Memories of a recent trip to Guatemala linger from three distinct vantage points: a treehouse, a pickup truck and a boat.
I’m waking up in a $39-a-night treehouse to the chitter of birdsong and the chatter of roosters.
The jagged peak of a cloud-collared volcano juts out my window in the pale predawn light. A Guatemalan avocado farm sprawls below hillsides connecting this tiny village of Aldea El Hato to Antigua, a colonial city of cobblestone streets and ancient churches dating back to 16th-century Spanish conquistadors.
For its price and breath-snatching view, this is the most spectacular lodging of my modest globe-trotting career. A step up from a hostel, the place is called Earth Lodge, and its international drifter clientele shares communal dinners of beans and veggie stew after sipping cocktails in Adirondack chairs. The conversation ranges from upcoming jaunts to Antarctic research stations to documentary projects on vanishing jaguars.
The cabdriver not only had to ask a local woman for directions on how to get here, but asked her to hop in with her kids and show us where to go: a forested cliff along which we walked about 20 minutes before we arrived at the lodge’s reservation desk, bar and tree-shaded patio.
From there, it was another hike across a field, past some $15-per-person “canopy cabins” and the $7-a-night “budget-conscious” dorm until we found the treehouse. A private bathroom with a hot shower sits beside a steep staircase that climbs into the treehouse, which is precisely the size of its queen-sized bed. A color-splashed patchwork quilt is tucked in tight. There are a few built-in shelves and, of course, the aforementioned picture window offering its volcanic view.
The most amazing thing about waking up in a treehouse high on a mountain is that it was merely one of three amazing vantage points that pierce my memory like a trident when I reflect on my recent journey to Guatemala.
Besides that staggering from-a-tree perspective, there was the view from the back of a pickup truck bouncing out of a cliffhanging village and the full-moon-at-midnight moment as our water taxi slapped across Lake Atitlan.
During our weeklong Guatemalan stay, we spent most of our time visiting villages that ring Lake Atitlan, Central America’s deepest lake at more than 1,000 feet in spots. It glitters some 50 miles west of Antigua and 65 miles west of the airport in Guatemala City, the country’s capital.
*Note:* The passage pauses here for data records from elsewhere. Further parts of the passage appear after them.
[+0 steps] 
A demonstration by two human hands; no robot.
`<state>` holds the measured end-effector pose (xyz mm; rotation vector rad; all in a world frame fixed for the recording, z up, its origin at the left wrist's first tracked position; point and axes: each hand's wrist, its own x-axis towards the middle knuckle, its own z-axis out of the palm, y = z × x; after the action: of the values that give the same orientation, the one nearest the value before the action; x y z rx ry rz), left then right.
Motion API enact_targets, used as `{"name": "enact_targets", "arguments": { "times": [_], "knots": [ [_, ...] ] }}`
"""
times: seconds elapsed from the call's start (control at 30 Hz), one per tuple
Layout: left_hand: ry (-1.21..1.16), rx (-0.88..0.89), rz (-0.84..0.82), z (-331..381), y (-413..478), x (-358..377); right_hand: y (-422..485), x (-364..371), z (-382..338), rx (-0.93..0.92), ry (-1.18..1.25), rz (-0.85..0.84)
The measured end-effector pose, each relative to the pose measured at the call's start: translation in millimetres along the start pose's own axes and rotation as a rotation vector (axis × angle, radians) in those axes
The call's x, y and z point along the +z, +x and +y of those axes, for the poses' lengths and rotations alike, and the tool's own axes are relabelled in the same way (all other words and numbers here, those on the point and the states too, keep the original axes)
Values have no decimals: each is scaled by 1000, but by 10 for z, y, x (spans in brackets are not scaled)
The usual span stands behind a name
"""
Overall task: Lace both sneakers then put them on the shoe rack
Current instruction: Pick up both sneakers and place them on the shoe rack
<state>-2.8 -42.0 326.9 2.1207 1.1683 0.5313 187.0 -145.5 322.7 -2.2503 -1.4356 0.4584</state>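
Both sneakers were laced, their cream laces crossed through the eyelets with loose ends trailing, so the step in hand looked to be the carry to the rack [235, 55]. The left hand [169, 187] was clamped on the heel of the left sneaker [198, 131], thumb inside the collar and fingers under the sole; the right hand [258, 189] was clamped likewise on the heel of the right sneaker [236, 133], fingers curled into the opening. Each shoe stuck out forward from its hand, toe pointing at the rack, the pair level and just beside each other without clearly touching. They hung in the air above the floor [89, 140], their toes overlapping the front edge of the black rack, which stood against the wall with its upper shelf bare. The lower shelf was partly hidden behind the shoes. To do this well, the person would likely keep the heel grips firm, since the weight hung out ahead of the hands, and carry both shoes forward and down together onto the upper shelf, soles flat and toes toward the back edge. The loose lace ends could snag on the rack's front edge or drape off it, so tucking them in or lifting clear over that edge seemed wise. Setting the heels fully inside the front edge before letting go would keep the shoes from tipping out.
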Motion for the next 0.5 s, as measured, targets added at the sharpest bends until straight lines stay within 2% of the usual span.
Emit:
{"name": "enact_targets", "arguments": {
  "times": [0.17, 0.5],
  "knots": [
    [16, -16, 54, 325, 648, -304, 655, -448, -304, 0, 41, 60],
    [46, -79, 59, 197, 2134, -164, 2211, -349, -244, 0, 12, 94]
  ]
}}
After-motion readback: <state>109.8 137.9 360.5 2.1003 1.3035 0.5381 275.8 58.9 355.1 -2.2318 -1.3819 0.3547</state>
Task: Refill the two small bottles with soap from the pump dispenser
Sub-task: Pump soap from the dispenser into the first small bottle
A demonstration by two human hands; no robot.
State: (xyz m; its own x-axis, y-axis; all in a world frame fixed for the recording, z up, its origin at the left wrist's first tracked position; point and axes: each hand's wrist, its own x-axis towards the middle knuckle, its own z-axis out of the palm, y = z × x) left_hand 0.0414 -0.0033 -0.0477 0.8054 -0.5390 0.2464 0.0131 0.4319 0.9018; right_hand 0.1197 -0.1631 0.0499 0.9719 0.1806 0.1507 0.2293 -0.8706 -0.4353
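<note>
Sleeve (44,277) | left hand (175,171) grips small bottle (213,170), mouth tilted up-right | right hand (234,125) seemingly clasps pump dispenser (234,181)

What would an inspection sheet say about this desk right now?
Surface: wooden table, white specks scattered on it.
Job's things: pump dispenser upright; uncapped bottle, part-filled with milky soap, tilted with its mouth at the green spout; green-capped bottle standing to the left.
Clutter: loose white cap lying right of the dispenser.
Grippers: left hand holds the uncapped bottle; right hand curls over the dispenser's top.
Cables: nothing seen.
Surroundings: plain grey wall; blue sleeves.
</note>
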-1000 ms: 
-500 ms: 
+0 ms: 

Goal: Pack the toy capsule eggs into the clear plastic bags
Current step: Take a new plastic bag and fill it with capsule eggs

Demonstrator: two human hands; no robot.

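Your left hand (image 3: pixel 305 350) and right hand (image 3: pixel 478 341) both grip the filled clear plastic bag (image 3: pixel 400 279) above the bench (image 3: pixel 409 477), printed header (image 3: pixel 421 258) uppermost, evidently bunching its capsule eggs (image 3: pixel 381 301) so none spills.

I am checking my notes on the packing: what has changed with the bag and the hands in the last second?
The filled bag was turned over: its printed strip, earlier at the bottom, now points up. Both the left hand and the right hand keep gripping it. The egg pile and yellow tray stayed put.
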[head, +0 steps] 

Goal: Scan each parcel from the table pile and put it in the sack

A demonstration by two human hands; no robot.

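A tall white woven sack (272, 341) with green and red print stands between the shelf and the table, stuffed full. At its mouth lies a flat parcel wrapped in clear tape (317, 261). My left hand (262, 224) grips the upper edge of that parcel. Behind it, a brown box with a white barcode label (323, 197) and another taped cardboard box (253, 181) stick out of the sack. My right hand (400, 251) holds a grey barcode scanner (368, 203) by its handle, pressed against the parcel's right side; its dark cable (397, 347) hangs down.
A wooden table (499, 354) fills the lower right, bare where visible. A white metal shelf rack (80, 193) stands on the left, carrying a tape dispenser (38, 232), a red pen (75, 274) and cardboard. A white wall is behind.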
My wife and I went to visit our daughter and son-in-law in Panajachel — with 15,000 residents, the main city along the caldera-filled lake. Off on a two-year honeymoon adventure, Alison is working for a cooperative women’s weaving venture called Maya Traditions. John is teaching English to preteens at a school in Panajachel.
They neither have nor need a car. All the villages skirting Lake Atitlan are accessible by cheap water taxis, costing roughly $2 a ride or 15 quetzal — a word for both Guatemala’s money and one of its countless, colorful species of birds.
After figuring out “quetzal” means money, we learned the word “Pana” is what everyone calls the vibrant lake-coast town of Panajachel, including the singsong water-taxi drivers whose incessant “Pana, Pana” calls echo across the lake.
Pickup truck with a view
When we first arrived in Pana after a three-hour flight from Miami and a couple of hours on the highway, we decided to walk about six miles south along the lake to San Antonio. The village is famous for its handpainted porcelain pottery. The views were lovely and we felt safe, although we had been warned to watch out for pickpockets.
Our daughter urged us to opt for the popular pickup ride back to Panajachel.
For 60 quetzal, or just more than $8 for the four of us, we climbed into the back of a pickup with local moms, their smiling kids and young men hanging off the back — all decked out in the vibrant blues and reds that indicate which village they call home. It was local immersion, with a sprinkling of dust.
We left Pana — via water taxi, a boat with benches holding up to roughly a dozen passengers — for the quaint and steep hillside village of Santa Cruz. For three nights there, we called La Iguana Perdida — the Lost Iguana — our home. (The place actually inspired the Earth Lodge owners to open their inn with the treehouse, where we would end our week.)
Right off the taxi dock, we found the eccentric and warm inn. It’s run by a couple named Dave and Deedle. She’s a British scuba instructor who opened the inn to divers and backpackers. He emceed the open-mic night of jokes and songs, which were rewarded with free shots of whiskey or rum.
Dinner was served family-style, a meld of bean stew and chorizo one night; potato-leek soup and eggplant parmesan the next. Our dining neighbors included a former flight attendant from North Carolina and a high school science teacher on break from Washington, D.C. The rooms ranged from hostel dorms to cozy large suites with hammocks on the balcony overlooking the volcano-circled lake.